Work request:
From the first line to the last, transcribe the data exactly and skip the pictures.

==== Source material ====

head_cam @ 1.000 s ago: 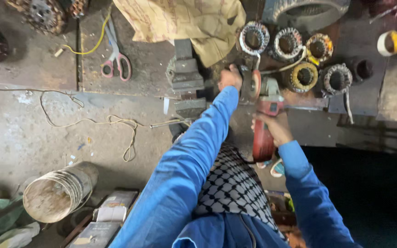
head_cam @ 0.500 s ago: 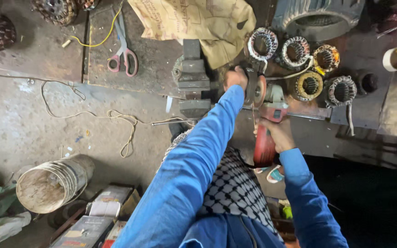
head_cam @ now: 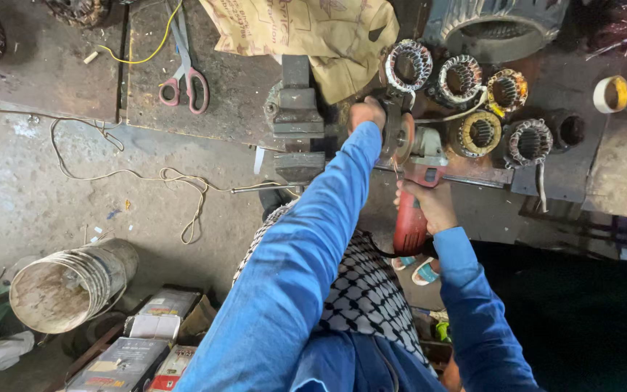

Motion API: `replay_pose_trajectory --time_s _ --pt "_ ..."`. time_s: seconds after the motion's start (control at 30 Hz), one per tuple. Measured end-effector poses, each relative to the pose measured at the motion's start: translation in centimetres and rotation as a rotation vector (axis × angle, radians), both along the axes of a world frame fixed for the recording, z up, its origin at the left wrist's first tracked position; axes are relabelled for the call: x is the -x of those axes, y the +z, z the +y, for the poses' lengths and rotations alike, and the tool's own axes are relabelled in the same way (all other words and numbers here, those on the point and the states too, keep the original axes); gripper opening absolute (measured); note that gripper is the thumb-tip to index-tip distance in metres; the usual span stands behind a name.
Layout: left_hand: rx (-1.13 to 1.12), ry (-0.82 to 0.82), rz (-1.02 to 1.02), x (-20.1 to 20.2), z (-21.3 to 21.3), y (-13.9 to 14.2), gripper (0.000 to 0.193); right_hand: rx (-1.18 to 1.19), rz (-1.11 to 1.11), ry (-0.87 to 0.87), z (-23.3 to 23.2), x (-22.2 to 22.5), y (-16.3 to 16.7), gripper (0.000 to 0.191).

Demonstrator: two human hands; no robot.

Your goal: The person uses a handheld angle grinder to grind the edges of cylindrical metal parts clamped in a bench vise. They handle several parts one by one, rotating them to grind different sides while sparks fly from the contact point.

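We look down on both our hands working a red-bodied angle grinder (head_cam: 414, 196) at the edge of the dark, oily metal bench (head_cam: 234, 94). Our right hand (head_cam: 429, 205) is wrapped tight around the red handle of the tool, fingers curled under it. Our left hand (head_cam: 366, 113) reaches forward in a blue sleeve and is clenched at the grinder's head, just beside the round orange-brown disc (head_cam: 403, 139); what exactly it grips we cannot tell. The disc stands on edge above a long flat steel bar (head_cam: 473, 176) that runs along the bench front. Just left of the left hand sits a grey iron bench vise (head_cam: 296, 109). Beyond the disc lies a cluster of round wound motor stators with copper coils (head_cam: 482, 98). Red-handled scissors (head_cam: 186, 76) lie well apart to the left, and a dirty white plastic bucket (head_cam: 67, 284) lies tipped on the concrete floor below.
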State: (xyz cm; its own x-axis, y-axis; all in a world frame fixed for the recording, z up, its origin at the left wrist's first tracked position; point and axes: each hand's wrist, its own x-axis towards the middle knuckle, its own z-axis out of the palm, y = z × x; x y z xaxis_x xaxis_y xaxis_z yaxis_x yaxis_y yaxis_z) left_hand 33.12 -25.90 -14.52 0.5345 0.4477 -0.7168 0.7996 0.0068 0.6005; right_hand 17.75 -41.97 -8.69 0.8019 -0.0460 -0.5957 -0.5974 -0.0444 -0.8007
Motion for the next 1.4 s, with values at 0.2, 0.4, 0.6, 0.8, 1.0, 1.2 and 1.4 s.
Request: replay_pose_trajectory --time_s 0.2,0.4,0.6,0.8,1.0,1.2,1.4 --pt "0.037 0.069 0.001 -1.8 0.1 -1.1 0.06 0.04 0.054 0.025 -0.7 1.8 0.1 0.026" --pt "0.008 0.058 -0.025 -1.5 0.0 -1.5 0.058 0.026 -0.021 0.039 -0.4 1.4 -0.7 0.026" --pt "0.036 0.119 -0.036 -1.9 0.3 0.2 0.058 0.061 -0.005 0.014 -0.1 0.6 -0.5 0.032" --pt "0.035 0.1 -0.049 -2.6 0.6 -0.9 0.061 0.011 -0.009 0.014 -0.8 1.9 -2.3 0.03" --pt "0.212 0.037 -0.184 -2.5 2.0 -1.1 0.072 -0.005 -0.04 0.021 -2.8 3.0 -1.0 0.025" --pt "0.063 -0.272 -0.583 5.4 3.9 0.2 0.087 -0.005 -0.066 -0.158 -5.8 6.6 2.8 0.032" --pt "-0.014 -0.336 -0.782 7.5 1.4 -1.0 0.067 -0.012 -0.004 -0.213 -7.6 7.0 3.8 0.031"
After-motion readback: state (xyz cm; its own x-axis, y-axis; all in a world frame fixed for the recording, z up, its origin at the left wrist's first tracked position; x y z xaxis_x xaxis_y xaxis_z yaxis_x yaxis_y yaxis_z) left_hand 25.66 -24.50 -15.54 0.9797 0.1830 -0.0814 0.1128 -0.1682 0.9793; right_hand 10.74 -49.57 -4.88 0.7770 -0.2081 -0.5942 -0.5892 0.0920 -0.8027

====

Result below:
head_cam @ 1.000 s ago: 
head_cam @ 0.500 s ago: 
head_cam @ now: 

Motion API: `replay_pose_trajectory --time_s _ --pt "_ ..."`. time_s: seconds after the motion's start (control at 30 Hz), one per tuple. Measured end-effector poses, each relative to the pose measured at the motion's start: translation in centimetres and rotation as a rotation vector (axis × angle, radians), both along the axes of a world frame fixed for the recording, z up, its origin at the left wrist's first tracked position; axes are relabelled for the call: x is the -x of those axes, y the +z, z the +y, for the poses' lengths and rotations alike, and the tool's own axes are relabelled in the same way (all other words and numbers here, those on the point and the states too, keep the original axes); gripper opening absolute (measured); note that gripper is the thumb-tip to index-tip distance in metres; the usual span stands behind a name.
Layout: left_hand: rx (-1.13 to 1.12), ry (-0.82 to 0.82), rz (-1.02 to 1.02), x (-20.1 to 20.2), z (-21.3 to 21.3), y (-13.9 to 14.2), gripper (0.000 to 0.193); right_hand: rx (-1.18 to 1.19), rz (-1.11 to 1.11), ry (-0.87 to 0.87), z (-23.3 to 23.2), x (-22.2 to 22.5), y (-16.3 to 16.7), gripper (0.000 to 0.191).

Demonstrator: two human hands; no robot.

Your goal: The person uses a handheld angle grinder to grind the edges of cylindrical metal parts clamped in a bench vise. They handle several parts one by one, rotating them to grind different sides while sparks fly from the contact point.

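We look down on both our hands working a red-bodied angle grinder (head_cam: 414, 196) at the edge of the dark, oily metal bench (head_cam: 234, 94). Our right hand (head_cam: 429, 205) is wrapped tight around the red handle of the tool, fingers curled under it. Our left hand (head_cam: 366, 113) reaches forward in a blue sleeve and is clenched at the grinder's head, just beside the round orange-brown disc (head_cam: 403, 139); what exactly it grips we cannot tell. The disc stands on edge above a long flat steel bar (head_cam: 473, 176) that runs along the bench front. Just left of the left hand sits a grey iron bench vise (head_cam: 296, 109). Beyond the disc lies a cluster of round wound motor stators with copper coils (head_cam: 482, 98). Red-handled scissors (head_cam: 186, 76) lie well apart to the left, and a dirty white plastic bucket (head_cam: 67, 284) lies tipped on the concrete floor below.
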State: (xyz cm; its own x-axis, y-axis; all in a world frame fixed for the recording, z up, its origin at the left wrist's first tracked position; point and axes: each hand's wrist, its own x-axis towards the middle knuckle, its own z-axis out of the palm, y = z × x; x y z xaxis_x xaxis_y xaxis_z yaxis_x yaxis_y yaxis_z) left_hand 33.12 -25.90 -14.52 0.5345 0.4477 -0.7168 0.7996 0.0068 0.6005; right_hand 17.75 -41.97 -8.69 0.8019 -0.0460 -0.5957 -0.5974 -0.0444 -0.8007
Motion for the next 1.4 s, with values at 0.2, 0.4, 0.6, 0.8, 1.0, 1.2 and 1.4 s.
Request: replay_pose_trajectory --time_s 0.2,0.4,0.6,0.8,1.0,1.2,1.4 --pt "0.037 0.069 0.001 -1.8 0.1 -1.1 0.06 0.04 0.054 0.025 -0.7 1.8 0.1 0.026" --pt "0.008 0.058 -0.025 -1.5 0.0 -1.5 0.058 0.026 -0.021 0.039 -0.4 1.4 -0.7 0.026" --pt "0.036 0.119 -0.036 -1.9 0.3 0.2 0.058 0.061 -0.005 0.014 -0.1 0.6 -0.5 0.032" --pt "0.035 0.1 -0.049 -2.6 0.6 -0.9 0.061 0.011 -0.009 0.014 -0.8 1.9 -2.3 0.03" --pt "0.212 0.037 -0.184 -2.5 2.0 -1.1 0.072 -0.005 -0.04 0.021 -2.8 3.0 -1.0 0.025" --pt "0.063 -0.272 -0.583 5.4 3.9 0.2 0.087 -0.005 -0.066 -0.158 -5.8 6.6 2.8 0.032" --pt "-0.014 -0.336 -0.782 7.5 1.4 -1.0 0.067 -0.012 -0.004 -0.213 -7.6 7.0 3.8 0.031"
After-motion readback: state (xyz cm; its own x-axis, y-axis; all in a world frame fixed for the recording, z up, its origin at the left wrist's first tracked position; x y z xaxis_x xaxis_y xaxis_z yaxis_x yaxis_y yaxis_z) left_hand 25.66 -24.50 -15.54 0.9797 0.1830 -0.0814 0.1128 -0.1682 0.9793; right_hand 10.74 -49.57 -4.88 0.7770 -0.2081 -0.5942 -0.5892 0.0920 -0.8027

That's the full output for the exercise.